За эти дни тетя Ляля осунулась, глаза стали огромные, как у Пети в детстве. А его самого затянуло в водоворот войны. Почти каждый день, несмотря на беременность, приезжала Жозетт-Клер. Едва переступив порог, спрашивала:
— Писем нет?
Живот ее вполне наметился. Тетя Ляля смотрела на этот аккуратный животик, и глаза ее наполнялись слезами.
Так ехали мы в санитарной машине через весь Париж, и мама все время спрашивала:
— Ну, как там, на улице? Мне не видно.
На запад, на юг шли через город беженцы.
10 июня остановился Сережин завод красок. Саша, как нарочно, пропал, подрядившись увезти из Парижа нанявших его клиентов. Замечательные шелковые платочки приказали долго жить, спрос на них кончился. Какая к черту линия Зигфрида!
Кроме тети Ляли, все остались безработными. Да еще болтались под ногами две собаки, большая и маленькая.
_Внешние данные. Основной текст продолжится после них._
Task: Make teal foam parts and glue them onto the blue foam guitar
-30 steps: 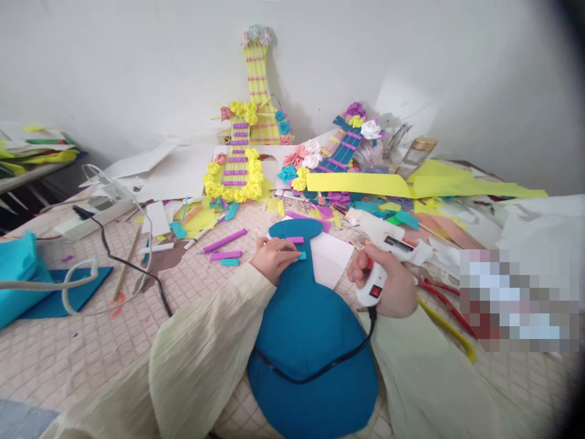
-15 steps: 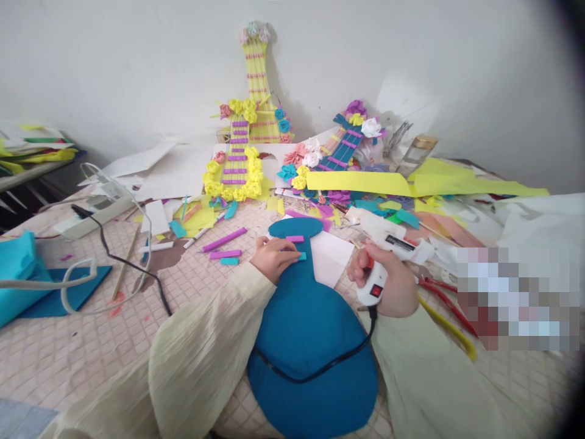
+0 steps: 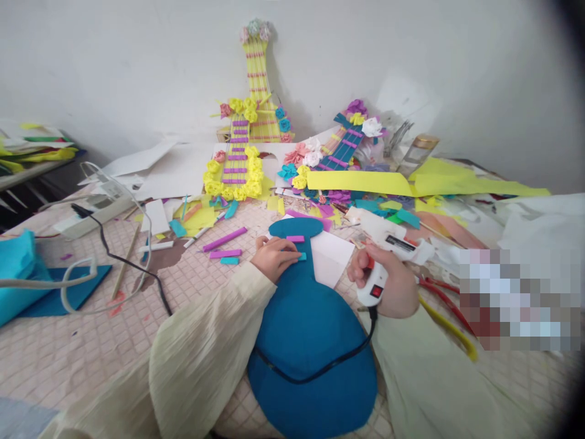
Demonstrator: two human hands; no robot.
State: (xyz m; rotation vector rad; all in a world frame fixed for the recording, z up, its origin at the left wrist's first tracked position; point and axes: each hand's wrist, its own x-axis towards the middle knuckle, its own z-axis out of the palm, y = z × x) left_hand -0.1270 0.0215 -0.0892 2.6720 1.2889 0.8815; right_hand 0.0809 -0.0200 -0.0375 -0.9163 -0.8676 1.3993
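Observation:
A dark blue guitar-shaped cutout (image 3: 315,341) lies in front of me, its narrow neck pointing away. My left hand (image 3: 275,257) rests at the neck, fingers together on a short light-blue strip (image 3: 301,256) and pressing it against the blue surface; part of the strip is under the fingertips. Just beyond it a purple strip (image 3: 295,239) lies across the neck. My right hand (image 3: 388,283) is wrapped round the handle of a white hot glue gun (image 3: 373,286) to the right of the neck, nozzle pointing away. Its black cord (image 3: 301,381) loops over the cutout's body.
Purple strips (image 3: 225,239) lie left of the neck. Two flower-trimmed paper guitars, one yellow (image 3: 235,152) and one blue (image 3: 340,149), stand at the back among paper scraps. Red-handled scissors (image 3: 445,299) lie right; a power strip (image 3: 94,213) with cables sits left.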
Маруся, ладно, а вот с Марленой следовало что-то предпринять. Мы не в силах были прокормить такую большую собаку. Тетя Ляля поговорила со знакомым французом, он согласился взять Марлену к себе на ферму до окончания войны.
Обхватив Марлену двумя руками, уткнувшись в мохнатый загривок, рыдала Татка. Она не могла расстаться со своей «ненаглядной собаченькой». «Собаченька» смущенно помахивала хвостом, вывернувшись из объятий, одним захватом языка слизывала Таткины горячие слезы. Мы ходили кругом и хором увещевали:
— Как маленькая разнюнилась, право!
— Я и есть маленькая девочка! — всхлипывала Татка.
Я уговаривала:
— Кончится война, вернется твоя Марлена. Не навеки же вы с ней расстаетесь.
— Оставь, — тянула меня за рукав бабушка, — пусть выплачется уж разом за все.